Superior Court of Pennsylvania

July 7, 2015

COMMONWEALTH OF PENNSYLVANIA, Appellee
v.
LARRY EUGENE RIGGLE, Appellant

Submitted: May 11, 2015.

Page 1059

[Copyrighted Material Omitted]

Page 1060

Appeal from the PCRA Order June 6, 2014 of the Court of Common Pleas, Lycoming County, Criminal Division, No(s): CP-41-CR-0001002-2008. Before BROWN, J.

Larry E. Riggle, appellant, pro se.

Eric R. Linhardt, Assistant District Attorney, Williamsport, for Commonwealth, appellee.

BEFORE: BOWES, OTT and STABILE, JJ.

OPINION

Page 1061

BOWES, J.

Larry Eugene Riggle appeals pro se from the June 6, 2014 order denying him PCRA relief. We affirm.

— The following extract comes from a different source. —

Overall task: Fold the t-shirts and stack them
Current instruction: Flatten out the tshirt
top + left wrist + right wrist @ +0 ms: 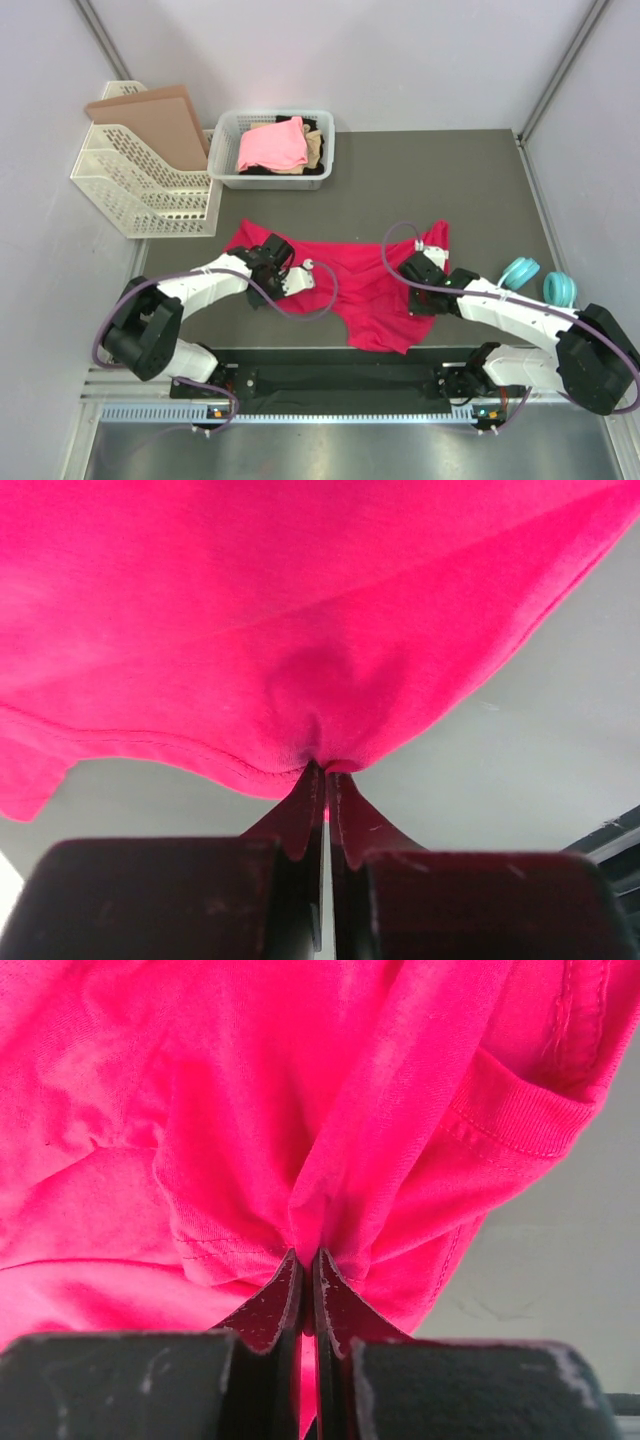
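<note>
Dark grey matte desk [430, 175], boxed in by plain pale walls: back wall [350, 55], left wall [35, 110], right wall [600, 160]. Slim grey metal struts rise from the far corners: left strut [100, 35], right strut [565, 65]. White mesh file rack [130, 195] at desk's far-left corner w/ brown board [160, 125] leaning in it. White mesh basket [270, 182] just beside it on far edge. Shiny steel plate [350, 455] below near edge. Light even & soft.

The left arm [205, 282] and right arm [510, 312] have glossy white link shells between bulky black round joint housings [150, 335], with thin purple-grey cables [298, 313] alongside. The left gripper [323, 772] and right gripper [307, 1255] have matt black fingers [298, 820] tapering to thin, scuffed tips.
</note>
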Available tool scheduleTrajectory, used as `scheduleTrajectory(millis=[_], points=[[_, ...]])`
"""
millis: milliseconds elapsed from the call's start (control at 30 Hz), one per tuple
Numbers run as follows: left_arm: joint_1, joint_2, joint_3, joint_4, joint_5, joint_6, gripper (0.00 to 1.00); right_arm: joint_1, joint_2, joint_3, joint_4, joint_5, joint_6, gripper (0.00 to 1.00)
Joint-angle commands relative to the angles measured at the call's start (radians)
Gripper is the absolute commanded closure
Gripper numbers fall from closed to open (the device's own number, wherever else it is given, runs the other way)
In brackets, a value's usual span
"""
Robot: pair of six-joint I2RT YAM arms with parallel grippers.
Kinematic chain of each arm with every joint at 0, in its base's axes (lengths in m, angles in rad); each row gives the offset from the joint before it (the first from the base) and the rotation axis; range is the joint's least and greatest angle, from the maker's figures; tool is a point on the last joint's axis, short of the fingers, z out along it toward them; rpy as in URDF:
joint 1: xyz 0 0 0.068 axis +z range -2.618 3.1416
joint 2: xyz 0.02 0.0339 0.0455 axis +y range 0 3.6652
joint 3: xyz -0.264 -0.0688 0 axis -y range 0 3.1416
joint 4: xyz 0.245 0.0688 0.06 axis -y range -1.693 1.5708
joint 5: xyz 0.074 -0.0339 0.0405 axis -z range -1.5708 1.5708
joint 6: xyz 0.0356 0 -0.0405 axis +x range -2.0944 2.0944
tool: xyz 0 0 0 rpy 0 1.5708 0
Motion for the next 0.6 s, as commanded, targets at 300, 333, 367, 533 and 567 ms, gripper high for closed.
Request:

On April 29, 2009, a jury convicted Appellant of one count each of involuntary deviate sexual intercourse, aggravated indecent assault, and corruption of a minor, and four counts of indecent assault. The victim was M.B., Appellant's thirteen-year-old nephew, who was sexually abused by Appellant from June 2007 to February 2008. M.B. testified that Appellant, then forty-nine years old, performed oral sex on him on five occasions. Appellant also penetrated his nephew's anus with his fingers at least five times and placed his penis inside the victim's anus once. M.B. said that three dildos colored caramel, black, and purple were used during other sexual assaults. Appellant also showed M.B. gay pornographic movies. Pursuant to a search warrant, police recovered the three described dildos and gay pornography from Appellant's residence.

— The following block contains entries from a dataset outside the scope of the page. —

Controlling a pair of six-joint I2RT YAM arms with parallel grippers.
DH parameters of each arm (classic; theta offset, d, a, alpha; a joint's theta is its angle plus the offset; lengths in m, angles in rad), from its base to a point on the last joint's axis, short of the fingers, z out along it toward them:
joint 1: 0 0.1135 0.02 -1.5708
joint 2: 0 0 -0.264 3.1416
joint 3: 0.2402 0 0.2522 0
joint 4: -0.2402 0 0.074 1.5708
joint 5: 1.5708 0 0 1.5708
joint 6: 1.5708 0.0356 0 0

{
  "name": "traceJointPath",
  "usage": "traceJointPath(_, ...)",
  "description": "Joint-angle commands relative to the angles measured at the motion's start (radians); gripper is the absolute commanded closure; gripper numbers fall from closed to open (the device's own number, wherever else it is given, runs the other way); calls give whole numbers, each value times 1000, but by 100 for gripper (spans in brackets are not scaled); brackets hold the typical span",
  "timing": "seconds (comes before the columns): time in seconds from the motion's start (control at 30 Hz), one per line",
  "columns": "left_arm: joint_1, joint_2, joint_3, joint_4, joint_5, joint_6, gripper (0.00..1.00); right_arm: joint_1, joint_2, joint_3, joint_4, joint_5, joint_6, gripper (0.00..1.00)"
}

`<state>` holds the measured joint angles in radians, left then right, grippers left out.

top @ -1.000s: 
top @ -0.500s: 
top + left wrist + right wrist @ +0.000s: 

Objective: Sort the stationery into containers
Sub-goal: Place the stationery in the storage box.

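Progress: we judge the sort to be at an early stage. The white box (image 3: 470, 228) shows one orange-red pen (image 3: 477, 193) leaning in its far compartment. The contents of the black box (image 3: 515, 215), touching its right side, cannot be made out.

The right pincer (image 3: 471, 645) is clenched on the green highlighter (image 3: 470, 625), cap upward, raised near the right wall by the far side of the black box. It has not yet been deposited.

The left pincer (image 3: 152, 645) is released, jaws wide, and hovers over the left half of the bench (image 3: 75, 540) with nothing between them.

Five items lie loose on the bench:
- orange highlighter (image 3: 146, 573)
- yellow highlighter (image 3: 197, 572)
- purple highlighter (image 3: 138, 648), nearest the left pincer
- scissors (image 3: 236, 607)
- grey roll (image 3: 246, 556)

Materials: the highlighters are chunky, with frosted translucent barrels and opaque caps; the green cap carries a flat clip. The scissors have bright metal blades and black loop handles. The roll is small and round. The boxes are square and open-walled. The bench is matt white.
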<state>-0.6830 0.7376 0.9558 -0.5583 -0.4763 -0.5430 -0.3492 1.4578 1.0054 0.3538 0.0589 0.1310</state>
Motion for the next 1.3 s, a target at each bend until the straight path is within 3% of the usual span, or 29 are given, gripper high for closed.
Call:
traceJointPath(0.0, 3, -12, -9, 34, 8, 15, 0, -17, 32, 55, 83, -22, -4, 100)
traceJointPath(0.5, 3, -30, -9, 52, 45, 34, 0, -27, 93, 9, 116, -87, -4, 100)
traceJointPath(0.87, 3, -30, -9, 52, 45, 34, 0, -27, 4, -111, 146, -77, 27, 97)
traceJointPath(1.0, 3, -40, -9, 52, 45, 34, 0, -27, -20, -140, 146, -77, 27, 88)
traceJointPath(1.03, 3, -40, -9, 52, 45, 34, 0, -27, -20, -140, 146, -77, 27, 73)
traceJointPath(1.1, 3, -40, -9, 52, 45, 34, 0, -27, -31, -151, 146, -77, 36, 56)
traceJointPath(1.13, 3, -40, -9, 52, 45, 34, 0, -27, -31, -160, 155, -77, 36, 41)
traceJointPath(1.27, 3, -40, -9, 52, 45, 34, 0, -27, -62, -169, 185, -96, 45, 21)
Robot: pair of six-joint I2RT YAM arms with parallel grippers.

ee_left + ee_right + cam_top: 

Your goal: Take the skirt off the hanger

Appellant did not admit to committing the crimes and maintained to police that M.B. knew about the sex toys and pornography from secretly going through Appellant's belongings. At trial, Appellant testified in his own defense, again denying that he sexually assaulted M.B. Appellant also presented character witnesses and the testimony of two relatives who lived with Appellant during the time frame of the assaults. The jury credited the Commonwealth's proof and convicted Appellant.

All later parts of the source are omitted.